%%
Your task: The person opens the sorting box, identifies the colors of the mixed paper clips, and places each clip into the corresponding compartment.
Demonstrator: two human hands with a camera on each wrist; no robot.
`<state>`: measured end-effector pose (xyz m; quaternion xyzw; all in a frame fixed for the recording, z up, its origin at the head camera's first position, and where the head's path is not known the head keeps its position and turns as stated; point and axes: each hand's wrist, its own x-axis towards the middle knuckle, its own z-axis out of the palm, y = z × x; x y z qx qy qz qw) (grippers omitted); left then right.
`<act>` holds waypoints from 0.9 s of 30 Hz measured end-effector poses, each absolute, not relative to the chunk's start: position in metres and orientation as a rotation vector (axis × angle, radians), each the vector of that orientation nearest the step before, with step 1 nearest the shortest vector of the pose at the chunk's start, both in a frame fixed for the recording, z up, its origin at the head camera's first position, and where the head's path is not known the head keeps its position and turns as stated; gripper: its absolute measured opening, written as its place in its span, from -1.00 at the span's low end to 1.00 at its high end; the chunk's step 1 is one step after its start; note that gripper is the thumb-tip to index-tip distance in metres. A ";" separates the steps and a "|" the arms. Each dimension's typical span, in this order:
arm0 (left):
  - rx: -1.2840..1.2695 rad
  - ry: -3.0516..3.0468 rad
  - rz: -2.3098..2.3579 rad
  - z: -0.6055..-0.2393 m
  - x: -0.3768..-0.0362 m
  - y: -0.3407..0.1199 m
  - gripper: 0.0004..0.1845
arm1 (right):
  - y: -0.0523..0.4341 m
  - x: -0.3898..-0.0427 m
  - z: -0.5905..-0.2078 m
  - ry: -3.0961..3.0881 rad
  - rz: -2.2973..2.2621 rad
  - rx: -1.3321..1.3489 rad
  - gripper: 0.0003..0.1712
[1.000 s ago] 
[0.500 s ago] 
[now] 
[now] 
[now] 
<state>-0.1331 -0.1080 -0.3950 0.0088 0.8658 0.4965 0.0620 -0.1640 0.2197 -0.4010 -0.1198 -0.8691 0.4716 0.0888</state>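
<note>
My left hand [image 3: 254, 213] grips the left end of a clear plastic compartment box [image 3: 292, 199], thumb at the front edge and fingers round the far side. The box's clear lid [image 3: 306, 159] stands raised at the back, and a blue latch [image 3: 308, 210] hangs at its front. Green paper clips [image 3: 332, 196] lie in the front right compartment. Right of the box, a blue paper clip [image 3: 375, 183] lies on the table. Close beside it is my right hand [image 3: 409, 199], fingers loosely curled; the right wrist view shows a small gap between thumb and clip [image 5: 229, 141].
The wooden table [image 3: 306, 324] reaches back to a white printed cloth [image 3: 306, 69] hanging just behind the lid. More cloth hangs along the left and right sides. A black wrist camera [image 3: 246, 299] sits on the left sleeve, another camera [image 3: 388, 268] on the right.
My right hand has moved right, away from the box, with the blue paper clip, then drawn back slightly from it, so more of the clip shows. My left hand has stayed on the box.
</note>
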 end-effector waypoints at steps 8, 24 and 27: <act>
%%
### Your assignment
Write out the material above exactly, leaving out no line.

### Result of the task
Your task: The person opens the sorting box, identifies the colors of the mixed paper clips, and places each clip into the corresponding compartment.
Demonstrator: two human hands with a camera on each wrist; no robot.
`<state>`: measured end-effector pose (xyz m; quaternion xyzw; all in a frame fixed for the recording, z up, its origin at the head camera's first position, and where the head's path is not known the head keeps its position and turns as stated; point and axes: each hand's wrist, its own x-axis towards the middle knuckle, its own z-axis out of the palm, y = z × x; x y z qx qy qz qw) (grippers omitted); left then right.
`<act>` holds waypoints from 0.9 s of 30 Hz measured end-effector poses, each absolute, not relative to the chunk's start: position in metres and orientation as a rotation vector (axis × angle, radians), each the vector of that orientation nearest the step before, with step 1 nearest the shortest vector of the pose at the chunk's start, both in a frame fixed for the recording, z up, its origin at the head camera's first position, and where the head's path is not known the head keeps its position and turns as stated; gripper: its absolute measured opening, written as its place in its span, from -1.00 at the span's low end to 1.00 at its high end; the chunk's step 1 is one step after its start; note that gripper is the thumb-tip to index-tip distance in metres. A ";" separates the steps and a "|" the arms. Each dimension's typical span, in this order:
arm0 (left):
  - rx: -1.2840..1.2695 rad
  - ry: -3.0516..3.0468 rad
  - rz: -2.3098..2.3579 rad
  - z: -0.6055..-0.2393 m
  - x: -0.3768..-0.0362 m
  - y: -0.3407..0.1199 m
  - gripper: 0.0004..0.1845
arm1 (right):
  - y: -0.0523..0.4341 m
  - x: -0.3898..-0.0427 m
  - z: -0.5905..-0.2078 m
  - ry: -3.0961..3.0881 rad
  - rz: -2.2973..2.2621 rad
  - rx: -1.3321..1.3489 rad
  - gripper: 0.0003..0.1712
[1.000 s ago] 
[0.500 s ago] 
[now] 
[now] 
[now] 
<state>-0.1331 -0.1080 -0.3950 0.0088 0.8658 0.4965 0.0620 -0.1640 0.2197 -0.4010 -0.1198 -0.8691 0.4716 0.0888</state>
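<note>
My left hand [image 3: 254, 213] grips the left end of a clear plastic compartment box [image 3: 292, 199], thumb at the front edge and fingers round the far side. The box's clear lid [image 3: 306, 159] stands raised at the back, and a blue latch [image 3: 308, 210] hangs at its front. Green paper clips [image 3: 332, 196] lie in the front right compartment. Right of the box, a blue paper clip [image 3: 375, 183] lies on the table. Close beside it is my right hand [image 3: 409, 199], fingers loosely curled; the right wrist view shows a small gap between thumb and clip [image 5: 229, 141].
The wooden table [image 3: 306, 324] reaches back to a white printed cloth [image 3: 306, 69] hanging just behind the lid. More cloth hangs along the left and right sides. A black wrist camera [image 3: 246, 299] sits on the left sleeve, another camera [image 3: 388, 268] on the right.
My right hand has moved right, away from the box, with the blue paper clip, then drawn back slightly from it, so more of the clip shows. My left hand has stayed on the box.
</note>
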 end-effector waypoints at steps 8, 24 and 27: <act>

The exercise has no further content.